Multiple myeloma bone disease (MMDB) is a devastating clinical manifestation of multiple myeloma associated with excessive bone osteolysis, which results from enhanced osteoclastogenesis and suppression of bone marrow stromal cell (BMSC) differentiation into osteoblasts. Impaired osteogenesis and functional alterations of myeloma-exposed BMSCs (MM-BMSCs) during the course of disease evolution significantly contribute to myeloma growth, metastasis, and chemoresistance. This review highlights new studies demonstrating that epigenetic modalities including chromatin-mediated gene silencing and non-coding RNA contribute to pathogenesis of MM-BMSCs.

Recent Findings

Inhibitors targeting histone-modifying enzymes EZH2, JMJD3, HDACs, and BET proteins have been successfully used to revert osteogenic suppression of MM-BMSCs.
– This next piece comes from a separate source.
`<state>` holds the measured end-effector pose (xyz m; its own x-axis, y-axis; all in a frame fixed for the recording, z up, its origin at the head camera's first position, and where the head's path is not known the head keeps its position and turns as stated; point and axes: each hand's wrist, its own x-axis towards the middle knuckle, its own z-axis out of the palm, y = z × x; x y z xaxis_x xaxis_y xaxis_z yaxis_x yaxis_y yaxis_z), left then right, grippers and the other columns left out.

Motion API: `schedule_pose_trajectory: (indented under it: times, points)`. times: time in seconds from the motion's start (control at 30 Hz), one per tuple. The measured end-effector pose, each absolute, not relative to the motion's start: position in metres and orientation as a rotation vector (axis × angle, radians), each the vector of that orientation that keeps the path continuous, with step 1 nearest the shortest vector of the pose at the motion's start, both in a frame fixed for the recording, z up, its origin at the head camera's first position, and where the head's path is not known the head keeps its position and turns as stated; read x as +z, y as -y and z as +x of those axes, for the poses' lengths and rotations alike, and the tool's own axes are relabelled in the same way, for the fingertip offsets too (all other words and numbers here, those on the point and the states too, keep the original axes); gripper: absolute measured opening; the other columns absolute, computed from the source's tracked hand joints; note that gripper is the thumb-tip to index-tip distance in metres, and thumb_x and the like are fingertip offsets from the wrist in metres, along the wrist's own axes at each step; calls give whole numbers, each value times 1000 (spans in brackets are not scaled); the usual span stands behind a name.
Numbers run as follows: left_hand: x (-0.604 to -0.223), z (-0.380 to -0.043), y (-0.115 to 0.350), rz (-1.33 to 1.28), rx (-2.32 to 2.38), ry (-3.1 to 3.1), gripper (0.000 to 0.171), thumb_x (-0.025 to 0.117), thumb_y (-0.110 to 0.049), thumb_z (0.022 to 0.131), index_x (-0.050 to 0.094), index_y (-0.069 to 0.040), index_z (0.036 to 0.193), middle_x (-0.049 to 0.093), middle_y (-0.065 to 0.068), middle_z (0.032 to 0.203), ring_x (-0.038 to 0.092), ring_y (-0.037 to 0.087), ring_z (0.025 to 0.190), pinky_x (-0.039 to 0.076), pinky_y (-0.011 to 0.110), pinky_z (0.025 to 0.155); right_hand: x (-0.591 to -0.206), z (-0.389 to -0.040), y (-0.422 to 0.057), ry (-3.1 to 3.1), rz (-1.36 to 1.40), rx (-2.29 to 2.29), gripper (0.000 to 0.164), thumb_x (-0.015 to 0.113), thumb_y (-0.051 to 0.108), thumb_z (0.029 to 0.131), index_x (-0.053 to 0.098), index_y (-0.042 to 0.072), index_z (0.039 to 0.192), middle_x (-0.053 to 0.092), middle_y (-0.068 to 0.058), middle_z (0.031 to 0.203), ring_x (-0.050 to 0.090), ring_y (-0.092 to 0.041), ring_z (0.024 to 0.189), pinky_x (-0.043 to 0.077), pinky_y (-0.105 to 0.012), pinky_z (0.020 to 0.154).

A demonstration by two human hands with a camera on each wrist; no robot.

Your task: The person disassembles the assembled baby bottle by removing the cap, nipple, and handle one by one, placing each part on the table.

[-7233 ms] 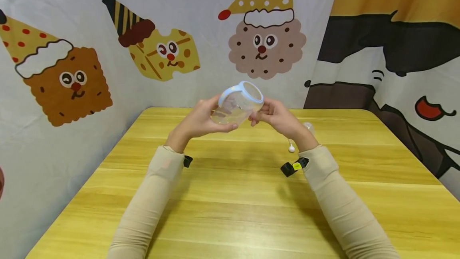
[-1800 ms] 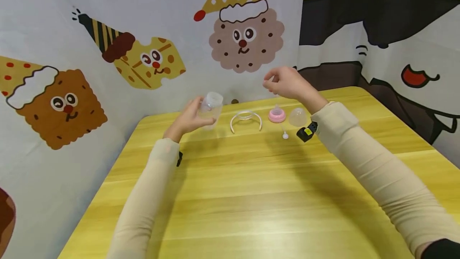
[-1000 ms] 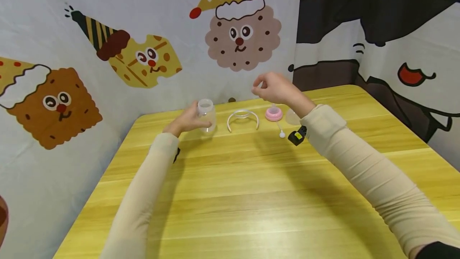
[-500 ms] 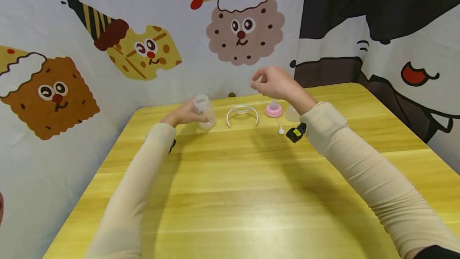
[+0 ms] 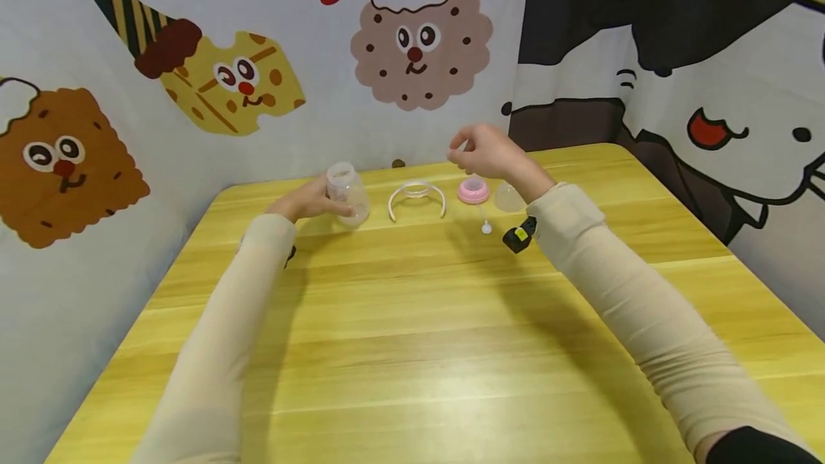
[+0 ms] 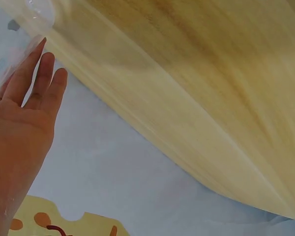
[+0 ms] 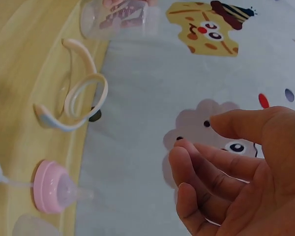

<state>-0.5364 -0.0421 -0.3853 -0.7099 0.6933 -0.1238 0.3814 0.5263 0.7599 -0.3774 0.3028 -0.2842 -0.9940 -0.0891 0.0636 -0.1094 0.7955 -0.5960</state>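
Note:
My left hand (image 5: 309,199) holds a clear baby bottle (image 5: 356,199) without its top, low at the table's back left. Its thumb lies across the near side and its fingers go behind the bottle; the neck leans a little left. The left wrist view shows only slivers of the bottle beside long fingers (image 6: 42,83). Raised above the back of the table, my right hand (image 5: 488,152) hangs loosely curled with nothing between thumb and fingertips. Below it sit a pink nipple collar (image 5: 473,192) with a clear nipple (image 7: 83,194) and a white-weighted straw (image 5: 486,228).
A pale two-armed bottle handle ring (image 5: 417,192) lies between the bottle and the pink collar. Right of the collar is a clear dome cap (image 5: 508,199), partly behind my right wrist. The wooden table (image 5: 387,349) ends at a cartoon-printed cloth wall (image 5: 303,149).
The handle ring, earlier on the bottle held in both hands, now lies on the table. My left hand has lowered the bottle toward the tabletop. My right hand hovers almost unmoved lately.

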Motion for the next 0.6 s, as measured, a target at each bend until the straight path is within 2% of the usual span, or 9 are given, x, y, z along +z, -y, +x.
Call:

Aberrant expression of non-coding RNA cause functional changes associated with senescence, osteogenic suppression, and tumor-promoting phenotype of MM-BMSCs.

Summary

Epigenetic events guiding transformations of the surrounding BMSC compartments are ultimately linked to disease onset and progression and open new therapeutic opportunity to target dissemination of MM tumors and reliably repair bone lesions.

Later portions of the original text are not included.